Georgia Court Strikes Down Cap on Non-Economic Damages as Unconstitutional
As first reported in the Atlanta Journal-Constitution last month, a Superior Court judge struck down the cap on damage awards in medical malpractice cases as unconsitutional. If upheld on appeal, this holding could undercut a major component of Georgia’s tort reform laws. Superior Court Judge Marvin Arrington wrote in an order that the legislative cap of $350,000 for noneconomic damages such as pain and suffering was unconstitutional because it gave special protections to the medical profession. This meant people injured by doctors had less protection than those injured by, say, a manufacturer’s product. The legislature approved the $350,000 cap in 2005 as part of a civil-justice tort reform law over the opposition of the Georgia Trial Lawyers Association and consumer groups. Doctors and hospitals said the law was needed to hold down malpractice-insurance premiums. In reaction to Arrington’s ruling, the Medical Association of Georgia said tort reform had made doctors’ services, such as obstetrical and general surgery, more accessible because of reduced insurance premiums. In 2006, the Georgia Supreme Court stuck down another provision of tort reform when it ruled that defendants couldn’t decide in which county their medical-malpractice case was tried. When the malpractice cap was enacted, trial lawyers complained its real effect was to reduce the incentive for doctors, hospitals and insurers to negotiate substantial settlements because they wouldn’t face the threat of large verdicts for pain and suffering and other noneconomic damages, which are the most subjective part of jury awards. As set forth in the opinion, Arrington opined that “the statute effectively puts substantial limitations on the rights of the poor and middle class to recovery while leaving the right to virtually unlimited recoveries unimpeded for the wealthy.”

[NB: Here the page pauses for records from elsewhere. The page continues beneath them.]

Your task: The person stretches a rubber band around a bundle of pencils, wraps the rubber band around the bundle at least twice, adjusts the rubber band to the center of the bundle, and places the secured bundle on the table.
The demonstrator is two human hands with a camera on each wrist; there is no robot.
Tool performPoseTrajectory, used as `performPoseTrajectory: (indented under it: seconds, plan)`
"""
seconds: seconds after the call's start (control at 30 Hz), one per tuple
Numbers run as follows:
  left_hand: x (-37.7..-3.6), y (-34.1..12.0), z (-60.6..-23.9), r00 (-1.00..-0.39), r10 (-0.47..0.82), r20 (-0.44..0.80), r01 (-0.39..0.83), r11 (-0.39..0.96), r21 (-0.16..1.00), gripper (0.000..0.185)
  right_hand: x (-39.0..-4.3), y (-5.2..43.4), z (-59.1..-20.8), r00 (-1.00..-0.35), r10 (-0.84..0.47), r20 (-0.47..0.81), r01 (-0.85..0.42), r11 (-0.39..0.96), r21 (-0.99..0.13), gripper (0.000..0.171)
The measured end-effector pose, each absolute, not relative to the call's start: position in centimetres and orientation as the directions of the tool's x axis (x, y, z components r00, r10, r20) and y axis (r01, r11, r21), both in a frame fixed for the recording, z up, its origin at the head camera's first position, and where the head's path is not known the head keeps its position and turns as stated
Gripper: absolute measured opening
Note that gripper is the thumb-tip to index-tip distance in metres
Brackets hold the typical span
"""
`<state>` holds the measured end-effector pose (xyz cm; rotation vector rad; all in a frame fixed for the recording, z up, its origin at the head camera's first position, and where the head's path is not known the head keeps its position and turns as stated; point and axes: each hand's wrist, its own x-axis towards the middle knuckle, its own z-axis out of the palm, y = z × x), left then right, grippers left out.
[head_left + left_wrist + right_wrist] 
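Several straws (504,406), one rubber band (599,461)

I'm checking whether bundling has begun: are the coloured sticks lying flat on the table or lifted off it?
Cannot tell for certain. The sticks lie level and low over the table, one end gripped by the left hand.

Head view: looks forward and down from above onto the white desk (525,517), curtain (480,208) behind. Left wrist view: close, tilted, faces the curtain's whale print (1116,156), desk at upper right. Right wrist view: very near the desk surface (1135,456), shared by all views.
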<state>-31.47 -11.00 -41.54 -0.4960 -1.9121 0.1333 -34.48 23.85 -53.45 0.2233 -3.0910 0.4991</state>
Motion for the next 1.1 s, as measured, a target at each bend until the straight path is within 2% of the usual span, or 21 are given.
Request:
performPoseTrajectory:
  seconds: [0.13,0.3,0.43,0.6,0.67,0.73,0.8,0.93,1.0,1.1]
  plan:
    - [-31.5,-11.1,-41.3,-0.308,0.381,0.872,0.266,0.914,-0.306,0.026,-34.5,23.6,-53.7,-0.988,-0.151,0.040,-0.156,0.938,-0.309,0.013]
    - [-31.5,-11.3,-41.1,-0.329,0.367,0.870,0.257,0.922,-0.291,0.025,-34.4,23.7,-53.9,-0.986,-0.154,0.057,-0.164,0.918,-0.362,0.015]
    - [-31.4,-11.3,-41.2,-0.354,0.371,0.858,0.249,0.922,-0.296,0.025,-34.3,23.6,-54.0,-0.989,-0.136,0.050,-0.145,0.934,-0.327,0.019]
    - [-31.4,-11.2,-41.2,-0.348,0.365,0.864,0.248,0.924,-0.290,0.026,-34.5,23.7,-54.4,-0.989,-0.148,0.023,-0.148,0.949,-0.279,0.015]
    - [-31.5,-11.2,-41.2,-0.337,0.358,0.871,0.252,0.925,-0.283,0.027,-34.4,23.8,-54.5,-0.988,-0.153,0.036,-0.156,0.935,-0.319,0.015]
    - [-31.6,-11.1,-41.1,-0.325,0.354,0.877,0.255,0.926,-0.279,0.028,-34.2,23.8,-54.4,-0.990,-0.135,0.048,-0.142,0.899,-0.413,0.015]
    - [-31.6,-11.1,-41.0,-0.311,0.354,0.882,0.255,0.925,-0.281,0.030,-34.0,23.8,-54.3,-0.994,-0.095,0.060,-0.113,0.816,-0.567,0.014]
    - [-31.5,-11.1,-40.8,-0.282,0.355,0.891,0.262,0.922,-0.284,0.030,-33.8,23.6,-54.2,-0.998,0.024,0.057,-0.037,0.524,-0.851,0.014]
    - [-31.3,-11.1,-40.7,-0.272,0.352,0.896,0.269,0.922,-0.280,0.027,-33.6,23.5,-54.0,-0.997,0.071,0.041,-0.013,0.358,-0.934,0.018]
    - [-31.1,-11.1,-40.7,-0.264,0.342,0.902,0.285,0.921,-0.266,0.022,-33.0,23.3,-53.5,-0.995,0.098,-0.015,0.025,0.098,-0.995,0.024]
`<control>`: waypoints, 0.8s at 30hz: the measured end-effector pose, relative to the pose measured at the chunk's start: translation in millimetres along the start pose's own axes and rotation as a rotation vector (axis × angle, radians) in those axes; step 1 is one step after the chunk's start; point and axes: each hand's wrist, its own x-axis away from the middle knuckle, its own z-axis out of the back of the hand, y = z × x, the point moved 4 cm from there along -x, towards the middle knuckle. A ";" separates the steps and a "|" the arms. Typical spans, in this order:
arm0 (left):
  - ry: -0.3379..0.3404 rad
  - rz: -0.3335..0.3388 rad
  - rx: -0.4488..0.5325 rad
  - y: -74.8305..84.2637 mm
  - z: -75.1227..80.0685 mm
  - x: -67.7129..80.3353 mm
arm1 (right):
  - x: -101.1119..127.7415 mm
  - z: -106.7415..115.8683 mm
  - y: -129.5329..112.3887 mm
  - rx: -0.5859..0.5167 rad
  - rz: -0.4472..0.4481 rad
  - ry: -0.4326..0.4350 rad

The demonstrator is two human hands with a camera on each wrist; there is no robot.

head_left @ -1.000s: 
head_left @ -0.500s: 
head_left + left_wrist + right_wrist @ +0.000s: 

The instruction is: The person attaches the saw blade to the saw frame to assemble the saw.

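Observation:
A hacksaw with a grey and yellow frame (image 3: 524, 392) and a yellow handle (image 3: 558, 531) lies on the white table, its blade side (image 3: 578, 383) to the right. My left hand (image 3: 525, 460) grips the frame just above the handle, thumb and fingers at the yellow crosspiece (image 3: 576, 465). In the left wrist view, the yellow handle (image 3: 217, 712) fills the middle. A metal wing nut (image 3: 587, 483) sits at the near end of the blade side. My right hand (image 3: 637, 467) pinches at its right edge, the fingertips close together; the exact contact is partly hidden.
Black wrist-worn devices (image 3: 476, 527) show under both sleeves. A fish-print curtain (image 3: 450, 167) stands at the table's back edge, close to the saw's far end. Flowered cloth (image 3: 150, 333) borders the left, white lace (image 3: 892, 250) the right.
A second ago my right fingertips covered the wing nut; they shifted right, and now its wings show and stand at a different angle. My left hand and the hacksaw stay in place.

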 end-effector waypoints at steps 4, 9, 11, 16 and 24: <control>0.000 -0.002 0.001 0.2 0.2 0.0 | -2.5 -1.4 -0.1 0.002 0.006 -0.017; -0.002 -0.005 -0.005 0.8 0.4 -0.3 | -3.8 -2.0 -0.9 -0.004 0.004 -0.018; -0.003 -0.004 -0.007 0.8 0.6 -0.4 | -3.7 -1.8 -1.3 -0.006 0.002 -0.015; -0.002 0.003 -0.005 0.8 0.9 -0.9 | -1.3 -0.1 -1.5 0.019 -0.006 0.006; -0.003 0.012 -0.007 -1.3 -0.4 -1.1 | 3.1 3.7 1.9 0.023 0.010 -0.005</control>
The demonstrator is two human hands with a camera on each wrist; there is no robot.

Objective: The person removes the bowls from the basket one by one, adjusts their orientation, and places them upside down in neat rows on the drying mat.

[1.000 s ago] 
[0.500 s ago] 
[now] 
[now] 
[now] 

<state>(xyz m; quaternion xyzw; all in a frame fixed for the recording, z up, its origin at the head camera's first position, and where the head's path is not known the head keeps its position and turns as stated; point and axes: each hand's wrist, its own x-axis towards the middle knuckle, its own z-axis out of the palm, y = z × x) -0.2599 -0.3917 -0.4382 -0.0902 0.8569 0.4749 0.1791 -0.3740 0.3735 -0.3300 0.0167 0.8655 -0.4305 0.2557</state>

In Maryland, a similar cap on non-economic damages exists. To date, efforts to have the cap overturned have been unsuccessful despite similar arguments to those made in Georgia being raised.
For medical malpractice claims arising after January 1, 2010 in Maryland, if there is only one wrongful death beneficiary, the maximum non–economic recovery for that medical negligence is $680,000. If there are 2 or more wrongful death beneficiaries, the maximum non–economic recovery is $850,000. For claims arising after January 1, 2011, if there is only one wrongful death beneficiary, the maximum non-economic recovery for that medical negligence is $695,000. If there are 2 or more wrongful death beneficiaries, the maximum non-economic recovery is $868,750. For claims arising after January 1, 2012, if there is only one wrongful death beneficiary, the maximum non-economic recovery for that medical negligence is $710,000. If there are 2 or more wrongful death beneficiaries, the maximum non-economic recovery is $887,500. For claims arising after January 1, 2013, if there is only one wrongful death beneficiary, the maximum non-economic recovery for that medical negligence is $725,000. If there are 2 or more wrongful death beneficiaries, the maximum non-economic recovery is $906,250.
These caps, of course, do not take into account a patient’s economic losses — future medical expenses, past medical expenses, past or future loss of earnings, out of pocket expenses — sums that are added to the caps on non-economic damages in order to reach a total maximum possible award.